May 2 13:52:38 mypc kernel: [drm] GPU crash dump saved to /sys/class/drm/card0/error
May 2 13:52:38 mypc kernel: drm/i915: Resetting chip after gpu hang
May 2 13:52:46 mypc kernel: drm/i915: Resetting chip after gpu hang
May 2 13:52:54 mypc kernel: drm/i915: Resetting chip after gpu hang
May 2 13:53:01 mypc shutdown: shutting down for system halt
May 2 13:53:01 mypc init: Switching to runlevel: 0
May 2 13:53:02 mypc shutdown: shutting down for system halt
# cat /sys/class/drm/card0
no error state collected
This is totally reproducible
Hi, what kernel and HW/System?
Can you try using latest drm-tip: https://cgit.freedesktop.org/drm-tip and send dmesg with drm.debug=0x1e log_buf_len=4M if not already using drm-tip?
$ uname --all
Linux mypc 4.9.95-gentoo #4 SMP Wed May 2 11:22:22 WEST 2018 x86_64 Intel(R) Core(TM) i7-2675QM CPU @ 2.20GHz GenuineIntel GNU/Linux
Hardware is a MacBook pro early 2011 with radeon switched off by vgaswitcheroo:
# cat /etc/init.d/switcheroo-my
# My switcheroo service
# To switch the gpu from amd to intel and switch the power off to amd at boot
description="Switch ON/OFF the discrete GPU"

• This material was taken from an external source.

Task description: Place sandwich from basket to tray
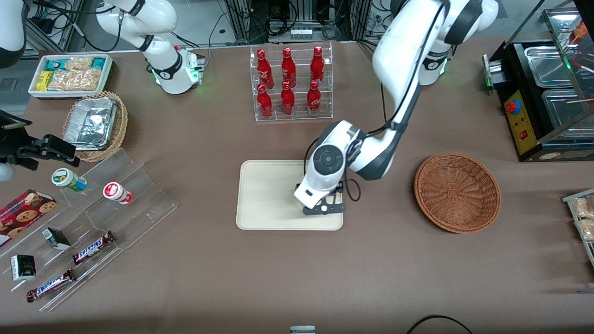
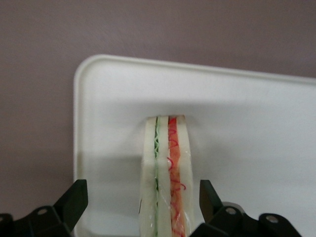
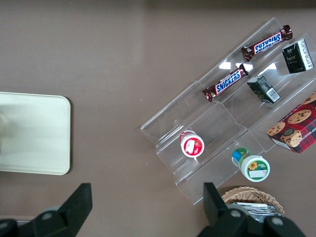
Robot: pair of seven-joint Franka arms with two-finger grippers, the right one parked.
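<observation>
The working arm [image 1: 399, 74] has glossy white shells, black joint bands, a black cable and black jaws.

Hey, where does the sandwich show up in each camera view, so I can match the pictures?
Front view: the sandwich is hidden under the working arm's claw, which hangs over the tray.
Left wrist view: the sandwich stands on edge on the tray, between the open claw fingers, which do not touch it.
Right wrist view: not in it.
Shared landmark: the tray.
</observation>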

ebegin "Switching to Integrated GPU, shutdown Discrete"
echo ON > /sys/kernel/debug/vgaswitcheroo/switch
echo IGD > /sys/kernel/debug/vgaswitcheroo/switch
echo OFF > /sys/kernel/debug/vgaswitcheroo/switch
ebegin "Power ON both GPUs to avoid suspend/shutdown problems"
echo ON > /sys/kernel/debug/vgaswitcheroo/switch
As to drm-tip, gentoo does not have it in their repositories so, please, guide me to build, install and launch.
I've already git cloned drm-tip, and menuconfig lets me see it is the 4.17 kernel. So, should I copy my .config and make silentoldconfig?
And after, are there any special configs? Any other instructions?
Forgot to say that kodi used to work normally about one month ago. It probably started after the upgrade from 4.9.76-gentoo-r1 to 4.9.95-gentoo.
OK, setting low priority as MacBook now. Jani, what you think?
Need the error state before reboot.
Tried but couldn't:
- Logged in by ssh from another machine
- Triggered the problem
- Launched dmesg by ssh
- Target machine prints 2 lines, stops and becomes unrresponsive to other loggins
The worse thing is that I have to hard reset and filesystem is not closed properly; I fear a major problem.
I'm not sure why a GPU hang would hang the whole machine. Seems like there's more to this than meets the eye.
Please try a more recent kernel. Please try to get a full dmesg with drm.debug=14 out of the system. And hopefully the error state too.
In the end, I'm sorry, either vgaswitcheroo or macbook on its own would make this low priority; together they are a pretty off-putting combination.
Created attachment 139344 [details]
messages + dmesg
>> I'm not sure why a GPU hang would hang the whole machine. Seems like there's more to this than meets the eye.
I also find it strange but please note that everything else on this machine works perfectly.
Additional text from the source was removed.